### Task instructions
Go through the records below and show every line with the string "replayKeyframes".

===== Data in this exercise

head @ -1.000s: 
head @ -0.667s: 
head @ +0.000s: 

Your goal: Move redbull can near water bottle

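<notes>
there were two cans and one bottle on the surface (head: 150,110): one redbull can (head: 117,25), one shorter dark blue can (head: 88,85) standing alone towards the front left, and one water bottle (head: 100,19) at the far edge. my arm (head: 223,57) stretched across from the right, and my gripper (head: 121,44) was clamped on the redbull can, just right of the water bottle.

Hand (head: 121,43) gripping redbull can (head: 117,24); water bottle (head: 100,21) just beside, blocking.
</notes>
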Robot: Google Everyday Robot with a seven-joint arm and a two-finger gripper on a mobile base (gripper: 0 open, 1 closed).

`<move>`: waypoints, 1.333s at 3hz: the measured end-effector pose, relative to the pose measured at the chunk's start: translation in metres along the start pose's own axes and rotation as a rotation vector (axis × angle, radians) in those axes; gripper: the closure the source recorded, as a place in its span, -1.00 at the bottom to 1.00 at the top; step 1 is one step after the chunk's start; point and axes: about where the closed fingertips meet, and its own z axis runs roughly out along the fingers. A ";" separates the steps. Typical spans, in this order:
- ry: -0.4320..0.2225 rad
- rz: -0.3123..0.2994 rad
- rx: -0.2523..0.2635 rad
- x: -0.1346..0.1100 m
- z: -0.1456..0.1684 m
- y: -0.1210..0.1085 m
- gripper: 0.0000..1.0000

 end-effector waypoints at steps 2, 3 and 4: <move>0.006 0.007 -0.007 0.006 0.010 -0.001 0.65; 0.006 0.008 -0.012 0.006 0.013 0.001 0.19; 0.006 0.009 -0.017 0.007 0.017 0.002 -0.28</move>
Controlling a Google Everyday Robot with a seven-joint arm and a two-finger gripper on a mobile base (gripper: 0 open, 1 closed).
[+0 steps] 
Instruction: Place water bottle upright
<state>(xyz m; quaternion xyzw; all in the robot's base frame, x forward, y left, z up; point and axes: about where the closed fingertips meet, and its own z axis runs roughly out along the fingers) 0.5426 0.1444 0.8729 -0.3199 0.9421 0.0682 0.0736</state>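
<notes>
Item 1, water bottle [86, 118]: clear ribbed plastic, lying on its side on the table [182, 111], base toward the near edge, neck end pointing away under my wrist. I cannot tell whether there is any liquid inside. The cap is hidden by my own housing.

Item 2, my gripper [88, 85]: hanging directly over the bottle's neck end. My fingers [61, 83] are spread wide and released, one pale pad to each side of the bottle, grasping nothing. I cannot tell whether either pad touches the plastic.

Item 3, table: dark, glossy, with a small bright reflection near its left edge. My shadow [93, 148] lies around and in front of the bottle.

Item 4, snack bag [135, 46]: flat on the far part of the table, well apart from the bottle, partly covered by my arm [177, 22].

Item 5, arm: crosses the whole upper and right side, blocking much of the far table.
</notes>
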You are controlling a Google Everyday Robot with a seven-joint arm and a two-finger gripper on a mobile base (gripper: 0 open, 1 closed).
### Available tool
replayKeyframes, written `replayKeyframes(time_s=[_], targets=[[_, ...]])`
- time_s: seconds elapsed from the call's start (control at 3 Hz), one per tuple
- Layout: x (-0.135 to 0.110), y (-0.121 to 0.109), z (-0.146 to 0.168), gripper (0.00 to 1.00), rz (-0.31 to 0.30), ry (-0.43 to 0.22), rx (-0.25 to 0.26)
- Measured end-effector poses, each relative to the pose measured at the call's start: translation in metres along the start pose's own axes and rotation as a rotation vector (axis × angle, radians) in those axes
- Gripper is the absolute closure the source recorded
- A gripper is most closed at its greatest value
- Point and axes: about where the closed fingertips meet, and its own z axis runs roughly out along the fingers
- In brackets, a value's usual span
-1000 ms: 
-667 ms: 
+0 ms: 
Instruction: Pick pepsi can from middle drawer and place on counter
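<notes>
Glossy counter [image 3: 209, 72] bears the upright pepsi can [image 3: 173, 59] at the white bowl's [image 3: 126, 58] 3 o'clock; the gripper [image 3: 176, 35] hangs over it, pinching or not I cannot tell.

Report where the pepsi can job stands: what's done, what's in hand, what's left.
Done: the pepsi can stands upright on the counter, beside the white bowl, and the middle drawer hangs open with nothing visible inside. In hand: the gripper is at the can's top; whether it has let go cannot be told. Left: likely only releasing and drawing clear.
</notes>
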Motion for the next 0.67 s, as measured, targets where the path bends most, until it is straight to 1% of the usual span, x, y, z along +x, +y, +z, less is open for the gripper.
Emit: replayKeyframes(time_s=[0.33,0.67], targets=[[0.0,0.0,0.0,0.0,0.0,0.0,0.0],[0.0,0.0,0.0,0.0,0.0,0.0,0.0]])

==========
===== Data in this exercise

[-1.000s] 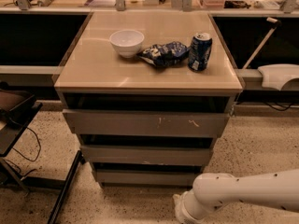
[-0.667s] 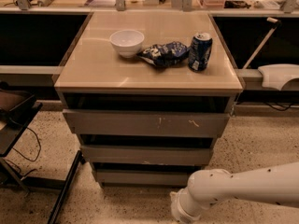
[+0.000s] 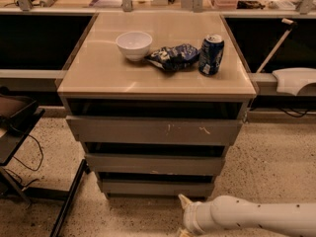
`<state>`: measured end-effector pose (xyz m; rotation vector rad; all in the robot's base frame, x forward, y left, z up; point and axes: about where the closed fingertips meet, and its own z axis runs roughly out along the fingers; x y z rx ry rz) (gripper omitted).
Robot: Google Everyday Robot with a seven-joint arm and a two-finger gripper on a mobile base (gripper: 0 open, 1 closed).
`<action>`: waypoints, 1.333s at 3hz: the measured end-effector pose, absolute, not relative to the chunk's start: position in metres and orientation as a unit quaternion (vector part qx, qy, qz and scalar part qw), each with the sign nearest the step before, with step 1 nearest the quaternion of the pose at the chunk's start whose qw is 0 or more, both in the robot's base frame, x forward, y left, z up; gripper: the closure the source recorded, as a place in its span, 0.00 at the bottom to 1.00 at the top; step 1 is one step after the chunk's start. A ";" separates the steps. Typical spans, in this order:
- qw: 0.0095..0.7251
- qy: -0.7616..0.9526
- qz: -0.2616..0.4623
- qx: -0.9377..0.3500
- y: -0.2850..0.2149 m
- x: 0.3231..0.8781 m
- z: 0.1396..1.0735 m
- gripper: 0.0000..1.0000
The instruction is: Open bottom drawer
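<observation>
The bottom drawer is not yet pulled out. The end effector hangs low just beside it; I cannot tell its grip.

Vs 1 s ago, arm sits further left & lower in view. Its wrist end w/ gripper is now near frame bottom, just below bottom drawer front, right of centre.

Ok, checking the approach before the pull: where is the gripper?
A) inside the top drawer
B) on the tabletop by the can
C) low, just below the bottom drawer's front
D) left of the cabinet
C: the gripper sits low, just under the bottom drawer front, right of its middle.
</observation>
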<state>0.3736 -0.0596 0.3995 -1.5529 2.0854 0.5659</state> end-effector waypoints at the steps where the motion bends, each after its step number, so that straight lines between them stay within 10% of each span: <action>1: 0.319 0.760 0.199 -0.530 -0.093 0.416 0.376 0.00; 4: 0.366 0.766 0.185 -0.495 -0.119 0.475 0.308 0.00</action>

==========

### Expected answer
replayKeyframes, written `replayKeyframes(time_s=[_], targets=[[_, ...]])`
Emit: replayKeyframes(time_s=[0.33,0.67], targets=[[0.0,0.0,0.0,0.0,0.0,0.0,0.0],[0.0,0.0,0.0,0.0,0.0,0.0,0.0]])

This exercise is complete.